Thank you. And welcome to the JavaRanch!
When I first looked at this I thought you were using the web.xml security (container-managed security) and making a common mistake. Actually, it seems you're working with a Do-it-Yourself security system, which means that instead of being able to give advice on a well-documented standard, all I can do is recommend things to help you debug. Spend any time around the JavaRanch, and you'll hear plenty of ranting from me on why a DIY security system isn't a good thing. I have a fairly long list of reasons, but the most important one is that I've really never seen a DIY security system that was truly secure.

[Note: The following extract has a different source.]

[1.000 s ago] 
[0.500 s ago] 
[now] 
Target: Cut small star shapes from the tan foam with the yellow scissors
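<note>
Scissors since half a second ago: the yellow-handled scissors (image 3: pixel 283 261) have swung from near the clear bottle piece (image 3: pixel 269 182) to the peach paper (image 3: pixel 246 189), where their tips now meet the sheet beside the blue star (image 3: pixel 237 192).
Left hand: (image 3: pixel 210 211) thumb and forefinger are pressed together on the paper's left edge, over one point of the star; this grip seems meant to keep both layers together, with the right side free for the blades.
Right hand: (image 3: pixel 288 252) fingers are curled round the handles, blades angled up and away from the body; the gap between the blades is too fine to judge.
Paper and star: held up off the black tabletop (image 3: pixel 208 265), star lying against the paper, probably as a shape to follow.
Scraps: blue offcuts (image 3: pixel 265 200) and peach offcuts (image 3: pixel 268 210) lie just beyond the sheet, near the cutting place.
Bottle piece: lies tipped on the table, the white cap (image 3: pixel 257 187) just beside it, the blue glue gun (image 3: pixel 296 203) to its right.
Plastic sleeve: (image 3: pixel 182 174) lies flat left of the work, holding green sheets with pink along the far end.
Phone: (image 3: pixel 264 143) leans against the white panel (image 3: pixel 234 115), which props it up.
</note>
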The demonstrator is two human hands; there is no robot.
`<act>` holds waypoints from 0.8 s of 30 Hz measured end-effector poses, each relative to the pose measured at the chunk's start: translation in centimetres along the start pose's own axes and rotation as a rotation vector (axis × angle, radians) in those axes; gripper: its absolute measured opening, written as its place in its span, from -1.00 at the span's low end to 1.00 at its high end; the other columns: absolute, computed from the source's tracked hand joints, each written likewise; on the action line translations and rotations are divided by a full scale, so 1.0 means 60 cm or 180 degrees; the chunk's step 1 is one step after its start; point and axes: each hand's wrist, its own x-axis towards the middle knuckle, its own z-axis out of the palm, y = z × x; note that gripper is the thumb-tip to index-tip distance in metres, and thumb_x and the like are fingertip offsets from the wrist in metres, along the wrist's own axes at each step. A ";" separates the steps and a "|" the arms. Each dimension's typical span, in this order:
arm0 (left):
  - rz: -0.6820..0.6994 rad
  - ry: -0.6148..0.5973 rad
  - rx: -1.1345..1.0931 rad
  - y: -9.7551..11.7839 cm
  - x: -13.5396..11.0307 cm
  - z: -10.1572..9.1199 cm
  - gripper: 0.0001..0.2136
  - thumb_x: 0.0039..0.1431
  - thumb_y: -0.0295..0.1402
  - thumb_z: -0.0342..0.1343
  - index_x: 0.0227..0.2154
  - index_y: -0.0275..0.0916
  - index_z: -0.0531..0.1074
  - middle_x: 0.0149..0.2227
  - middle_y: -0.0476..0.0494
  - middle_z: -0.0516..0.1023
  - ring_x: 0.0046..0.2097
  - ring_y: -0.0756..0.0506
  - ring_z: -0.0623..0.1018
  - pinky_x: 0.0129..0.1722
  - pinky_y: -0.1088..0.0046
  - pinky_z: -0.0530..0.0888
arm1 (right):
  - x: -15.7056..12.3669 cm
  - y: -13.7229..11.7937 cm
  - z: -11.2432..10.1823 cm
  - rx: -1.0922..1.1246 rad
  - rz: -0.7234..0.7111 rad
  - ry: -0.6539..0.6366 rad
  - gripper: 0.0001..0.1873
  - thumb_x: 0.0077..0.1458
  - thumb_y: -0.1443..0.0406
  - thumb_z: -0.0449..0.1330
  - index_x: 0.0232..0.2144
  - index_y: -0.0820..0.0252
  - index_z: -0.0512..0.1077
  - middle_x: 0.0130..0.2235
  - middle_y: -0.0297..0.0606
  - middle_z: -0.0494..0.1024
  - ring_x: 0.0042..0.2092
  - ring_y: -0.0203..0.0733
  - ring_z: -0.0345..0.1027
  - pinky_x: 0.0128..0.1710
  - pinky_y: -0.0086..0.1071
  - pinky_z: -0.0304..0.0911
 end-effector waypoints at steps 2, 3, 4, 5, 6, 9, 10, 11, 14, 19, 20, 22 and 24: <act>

Most of them, in fact, wouldn't hold off a real attacker for more than 5 minutes.
Nevertheless, DIY is popular, despite the expenses, both immediate and post-invasion. So here goes.
I can't see your total security infrastructure from these examples, but my suspicion lies in some basic
JSF behaviors. When a JSF View posts data (such as a login form), the default behavior is to redisplay the View. That's different from most architectures. So a DIY JSF login form would typically need a login Action method that returns a value that can be used for navigation, such as "success" (user logged in OK) and "failure" (Login failed). The faces-config file then is consulted to find the appropriate navigation rules, which are typically to go to the user's home page :success", or to redisplay the login View ("failure"). Since the default is to redisplay the current View, an explicit failure rule is optional.
Actually, I didn't see any reference to a backing bean at all in your faces-config, so there was no obvious place for the login credentials to be passed, nor definition of a login action processor. Validators and converters are part of the MVC Controller framework and don't have business logic capabilities, so they're not sufficient to process logins.